While a case is being built against the targets of an investigation, these cooperators are often a hot commodity. Depending on their role in the offense and their ability to connect the dots leading to more senior executives or more central participants in financial frauds, such witnesses frequently are the key to making or breaking a case. At trial, these witnesses are often the stars of the show. Accordingly, cooperators loom large in both the hearts and minds of line prosecutors.
Unfortunately, however, these sentiments are often fleeting. Even where the cooperator’s testimony results in a conviction, the prosecutors who brought and made the case may well have moved on to other positions (or even private practice) by the time of sentencing. Prosecutors change, as (albeit less frequently) do judges. And where the case does not result in a conviction — or where intervening legal rulings or the outcome of other cases cast doubt on the merits of the Government’s case — the ardor that greeted a cooperator’s initial assistance can be dampened considerably.
Like the Pharaoh who knew not Joseph, the replacement prosecutors who in turn find themselves tasked with a case that they did not bring — and in which they are not personally invested — will rarely know the case or the cooperator’s contributions in the same ways that their predecessors did. Nor will they have the benefit of the interpersonal relationships that often develop between prosecutors and their cooperators. For defense counsel, this disconnect can be vexing. A prosecutor who does not have an attachment to a case is frequently of less assistance at sentencing, where a more personalized acknowledgment of the cooperator’s contributions by the government can have a real impact. Particularly in a federal case, where the nature and extent of a cooperator’s “substantial assistance” in the prosecution of another is often a sine qua non of sentencing, what the prosecutor says — and how he or she says it — matters.

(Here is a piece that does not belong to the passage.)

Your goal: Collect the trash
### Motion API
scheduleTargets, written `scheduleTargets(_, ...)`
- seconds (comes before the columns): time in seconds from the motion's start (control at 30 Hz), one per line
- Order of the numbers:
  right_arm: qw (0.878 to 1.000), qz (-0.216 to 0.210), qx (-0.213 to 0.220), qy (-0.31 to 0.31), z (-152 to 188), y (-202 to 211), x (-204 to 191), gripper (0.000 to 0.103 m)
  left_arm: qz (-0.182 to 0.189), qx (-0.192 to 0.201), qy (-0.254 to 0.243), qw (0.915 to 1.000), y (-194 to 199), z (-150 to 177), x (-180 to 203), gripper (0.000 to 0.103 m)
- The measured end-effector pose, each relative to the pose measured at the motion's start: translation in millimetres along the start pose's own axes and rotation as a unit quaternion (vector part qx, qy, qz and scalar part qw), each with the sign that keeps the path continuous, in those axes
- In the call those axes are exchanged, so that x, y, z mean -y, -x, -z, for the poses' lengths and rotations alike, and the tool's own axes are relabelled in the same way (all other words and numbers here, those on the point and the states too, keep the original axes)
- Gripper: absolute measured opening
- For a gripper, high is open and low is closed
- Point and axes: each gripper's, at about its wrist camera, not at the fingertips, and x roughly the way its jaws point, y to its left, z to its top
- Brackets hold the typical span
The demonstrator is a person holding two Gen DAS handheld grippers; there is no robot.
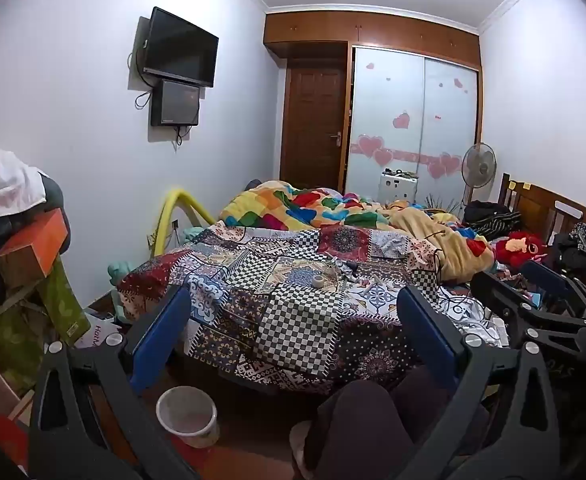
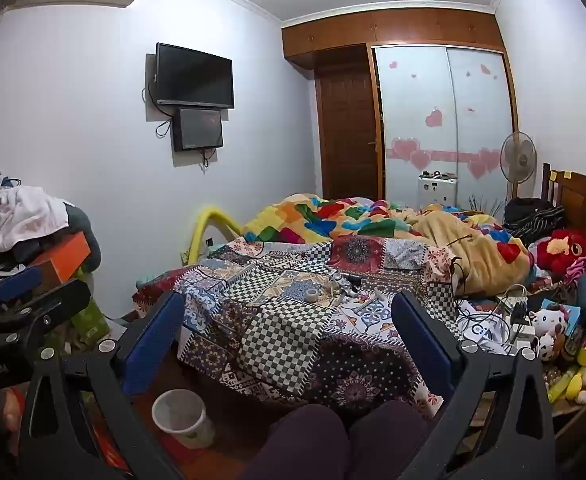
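Both grippers hang in the air above the floor at the foot of the bed [image 1: 293,264], their jaws released wide and gripping nothing. The left gripper [image 1: 293,336] frames the patchwork quilt [image 1: 305,320] between its blue fingers [image 1: 155,344] in the lower half of its frame; the right gripper [image 2: 289,332] does the same in its own view, and it also shows at the right edge of the left wrist view.

The trash lies near the middle of each frame, on the quilt: a small white roll of tape [image 1: 317,281] with a scatter of small scraps [image 1: 347,270] just beside it to the right; what the scraps are is too small to tell.

A white waste bin [image 1: 187,414] stands on the floor at the lower left of each frame, below the left finger, well apart from the scraps. The person's knees [image 1: 357,416] fill the bottom centre. A colourful blanket [image 1: 293,208] is bunched further up the bed, and a red plush toy [image 1: 519,246] sits at the right.
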Motion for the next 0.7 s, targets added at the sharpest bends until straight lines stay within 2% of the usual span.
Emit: scheduleTargets(0.7, 1.000, 0.002, 0.000, 0.000, 4.3, 2.4, -3.0, 0.103, 0.005, -0.006, 0.003, 1.0000, -4.0, 2.5, -1.9, 0.103)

Moreover, for those cases in which either the outcome of trial or intervening legal rulings by other courts raise questions about the merits of the original prosecution, it can often be difficult to get the special attention that is often required in the interests of justice. Prosecutors like to move forward, not backward. With the passage of time comes a reluctance to revisit things that have already passed.
Ironically, the one area where the passage of time can help cooperating witnesses has gone unrecognized by most reported authorities. At sentencing, it is common for defense counsel and judges alike to invoke the passage of time and intervening efforts by the cooperating witness to acknowledge his or her wrongdoing as factors in favor of a reduced sentence. Indeed, in the well-publicized Cendant case the fact that one cooperator had been living under the burden of an anticipated sentence for nine years was a key factor in the court’s decision to give the cooperator a probationary term with home confinement. However, while this is a familiar — and reasonable — consideration in practice, it is not one that has occasioned any formal recognition outside of a few reported rulings. Why this is so remains unclear, but it may be yet another example of judicial common sense outpacing the evolution of the Sentencing Guidelines.